▶ Given data
------------

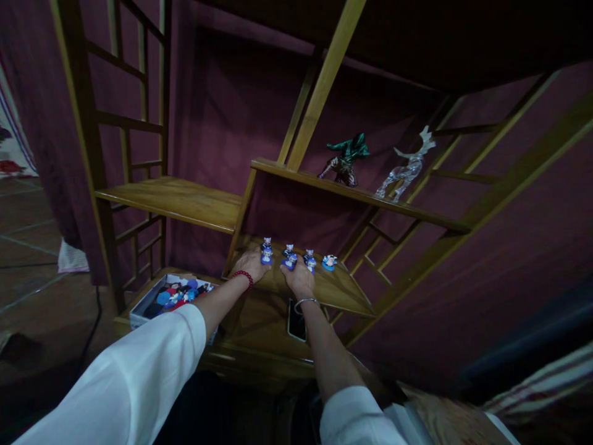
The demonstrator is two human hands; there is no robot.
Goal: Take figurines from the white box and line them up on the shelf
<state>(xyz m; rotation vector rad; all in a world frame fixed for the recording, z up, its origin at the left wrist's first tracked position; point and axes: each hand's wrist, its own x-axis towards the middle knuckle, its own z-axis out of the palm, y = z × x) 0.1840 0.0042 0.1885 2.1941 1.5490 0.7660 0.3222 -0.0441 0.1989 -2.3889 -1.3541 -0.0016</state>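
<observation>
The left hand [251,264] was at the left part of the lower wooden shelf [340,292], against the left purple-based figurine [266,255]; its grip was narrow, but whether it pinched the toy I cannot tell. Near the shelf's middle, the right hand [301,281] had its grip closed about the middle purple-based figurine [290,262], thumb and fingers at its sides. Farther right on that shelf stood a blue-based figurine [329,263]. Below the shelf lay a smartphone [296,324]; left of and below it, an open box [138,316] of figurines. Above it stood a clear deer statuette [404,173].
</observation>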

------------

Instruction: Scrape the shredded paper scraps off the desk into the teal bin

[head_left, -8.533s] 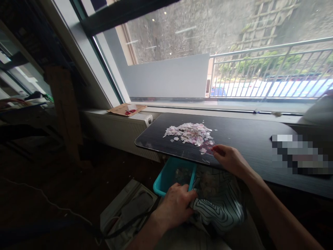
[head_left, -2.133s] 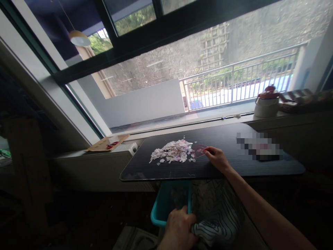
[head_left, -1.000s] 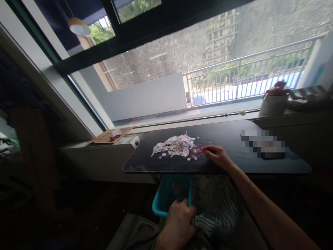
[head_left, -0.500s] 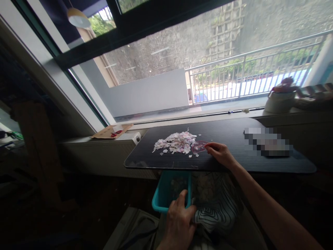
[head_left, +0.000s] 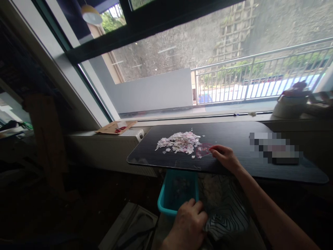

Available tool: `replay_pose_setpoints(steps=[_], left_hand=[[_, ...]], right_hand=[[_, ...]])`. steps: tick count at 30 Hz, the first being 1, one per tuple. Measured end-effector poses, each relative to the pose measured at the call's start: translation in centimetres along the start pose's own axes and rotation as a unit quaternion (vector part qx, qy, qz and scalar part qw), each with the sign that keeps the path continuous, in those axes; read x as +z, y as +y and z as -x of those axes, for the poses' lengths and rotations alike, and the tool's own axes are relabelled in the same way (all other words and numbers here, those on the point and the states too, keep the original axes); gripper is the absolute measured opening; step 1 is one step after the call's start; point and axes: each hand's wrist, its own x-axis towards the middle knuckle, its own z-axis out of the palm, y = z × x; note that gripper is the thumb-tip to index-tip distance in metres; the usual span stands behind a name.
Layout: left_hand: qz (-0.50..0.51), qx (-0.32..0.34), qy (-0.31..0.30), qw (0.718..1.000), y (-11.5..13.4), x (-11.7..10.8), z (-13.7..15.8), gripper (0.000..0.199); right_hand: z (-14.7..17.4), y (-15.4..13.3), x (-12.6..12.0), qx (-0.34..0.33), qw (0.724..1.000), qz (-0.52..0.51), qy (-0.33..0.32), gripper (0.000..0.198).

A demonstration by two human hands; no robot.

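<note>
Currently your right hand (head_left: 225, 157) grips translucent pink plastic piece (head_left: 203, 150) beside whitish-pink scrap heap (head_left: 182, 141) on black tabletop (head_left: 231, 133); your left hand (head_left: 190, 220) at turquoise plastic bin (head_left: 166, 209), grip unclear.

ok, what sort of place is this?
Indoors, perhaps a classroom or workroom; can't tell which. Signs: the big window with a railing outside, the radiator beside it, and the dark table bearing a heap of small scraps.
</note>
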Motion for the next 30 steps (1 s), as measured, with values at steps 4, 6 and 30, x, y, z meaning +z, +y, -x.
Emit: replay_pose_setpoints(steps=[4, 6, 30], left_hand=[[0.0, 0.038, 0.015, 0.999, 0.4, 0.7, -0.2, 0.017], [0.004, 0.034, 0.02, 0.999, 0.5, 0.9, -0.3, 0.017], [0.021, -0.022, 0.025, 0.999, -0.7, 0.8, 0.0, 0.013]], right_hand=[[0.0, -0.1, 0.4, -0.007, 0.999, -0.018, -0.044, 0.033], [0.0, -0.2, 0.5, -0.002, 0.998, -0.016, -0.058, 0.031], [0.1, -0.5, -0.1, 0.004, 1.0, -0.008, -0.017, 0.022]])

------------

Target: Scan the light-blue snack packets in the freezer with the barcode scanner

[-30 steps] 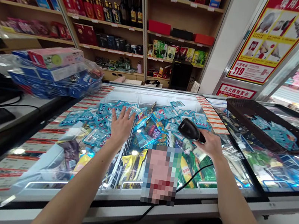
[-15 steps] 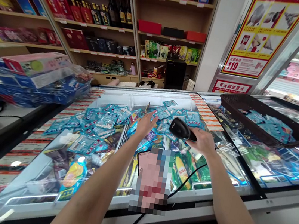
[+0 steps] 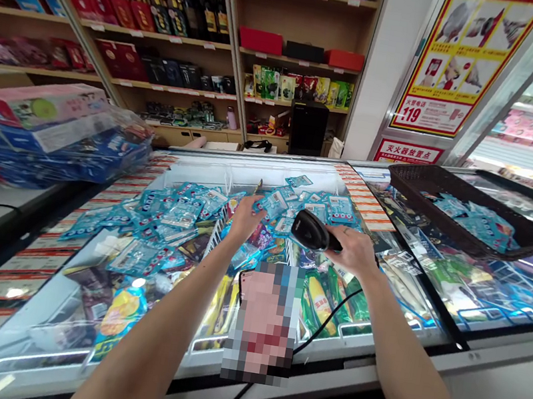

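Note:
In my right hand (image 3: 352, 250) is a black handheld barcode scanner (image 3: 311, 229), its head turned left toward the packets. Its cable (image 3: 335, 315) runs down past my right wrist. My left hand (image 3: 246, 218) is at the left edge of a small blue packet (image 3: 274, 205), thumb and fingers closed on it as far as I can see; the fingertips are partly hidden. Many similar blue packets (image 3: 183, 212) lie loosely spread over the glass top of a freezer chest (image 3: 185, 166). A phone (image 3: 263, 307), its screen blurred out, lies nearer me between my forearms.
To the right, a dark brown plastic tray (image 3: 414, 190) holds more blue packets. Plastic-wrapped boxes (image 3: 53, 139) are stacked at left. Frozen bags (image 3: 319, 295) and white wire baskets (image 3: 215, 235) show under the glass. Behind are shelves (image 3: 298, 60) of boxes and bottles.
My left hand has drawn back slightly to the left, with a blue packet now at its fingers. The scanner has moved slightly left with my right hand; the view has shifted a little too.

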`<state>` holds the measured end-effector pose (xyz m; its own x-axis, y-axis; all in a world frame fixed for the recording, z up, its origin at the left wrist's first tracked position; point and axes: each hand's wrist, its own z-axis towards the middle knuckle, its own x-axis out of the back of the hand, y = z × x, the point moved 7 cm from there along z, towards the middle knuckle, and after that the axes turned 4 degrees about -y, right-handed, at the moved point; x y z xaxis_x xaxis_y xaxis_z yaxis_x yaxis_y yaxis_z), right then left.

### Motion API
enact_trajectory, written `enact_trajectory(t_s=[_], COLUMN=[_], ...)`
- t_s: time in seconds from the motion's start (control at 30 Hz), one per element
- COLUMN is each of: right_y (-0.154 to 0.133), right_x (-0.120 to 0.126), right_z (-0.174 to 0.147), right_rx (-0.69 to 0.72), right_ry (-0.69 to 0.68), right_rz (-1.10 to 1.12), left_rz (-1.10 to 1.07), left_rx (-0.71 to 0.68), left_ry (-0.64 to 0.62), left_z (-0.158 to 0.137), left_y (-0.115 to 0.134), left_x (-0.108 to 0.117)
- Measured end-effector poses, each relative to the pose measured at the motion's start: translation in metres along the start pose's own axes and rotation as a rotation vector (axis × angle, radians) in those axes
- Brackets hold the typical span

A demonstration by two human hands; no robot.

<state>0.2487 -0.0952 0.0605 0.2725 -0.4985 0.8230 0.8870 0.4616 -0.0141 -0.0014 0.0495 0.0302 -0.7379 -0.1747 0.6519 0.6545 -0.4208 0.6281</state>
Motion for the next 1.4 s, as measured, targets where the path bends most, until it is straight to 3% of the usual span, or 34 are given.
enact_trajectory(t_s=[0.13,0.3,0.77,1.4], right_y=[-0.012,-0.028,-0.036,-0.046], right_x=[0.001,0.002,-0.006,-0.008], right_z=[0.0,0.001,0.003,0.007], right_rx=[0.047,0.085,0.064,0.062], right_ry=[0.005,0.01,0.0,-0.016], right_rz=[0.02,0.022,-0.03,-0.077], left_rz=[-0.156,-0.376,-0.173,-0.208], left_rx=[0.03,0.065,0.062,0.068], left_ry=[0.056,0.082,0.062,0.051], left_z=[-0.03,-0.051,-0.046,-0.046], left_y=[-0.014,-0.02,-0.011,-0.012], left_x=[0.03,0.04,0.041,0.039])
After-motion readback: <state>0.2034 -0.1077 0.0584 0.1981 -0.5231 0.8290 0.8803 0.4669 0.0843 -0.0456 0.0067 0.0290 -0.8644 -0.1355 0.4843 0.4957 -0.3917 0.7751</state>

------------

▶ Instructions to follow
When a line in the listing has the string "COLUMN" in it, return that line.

▶ Reply to the exercise
enact_trajectory, written `enact_trajectory(t_s=[_], COLUMN=[_], ...)`
- COLUMN is each of: right_y (-0.154 to 0.133), right_x (-0.120 to 0.126), right_z (-0.174 to 0.147), right_rx (-0.69 to 0.72), right_ry (-0.69 to 0.68), right_rz (-1.10 to 1.12), left_rz (-1.10 to 1.07), left_rx (-0.71 to 0.68), left_ry (-0.64 to 0.62), left_z (-0.158 to 0.137), left_y (-0.115 to 0.134), left_x (-0.108 to 0.117)

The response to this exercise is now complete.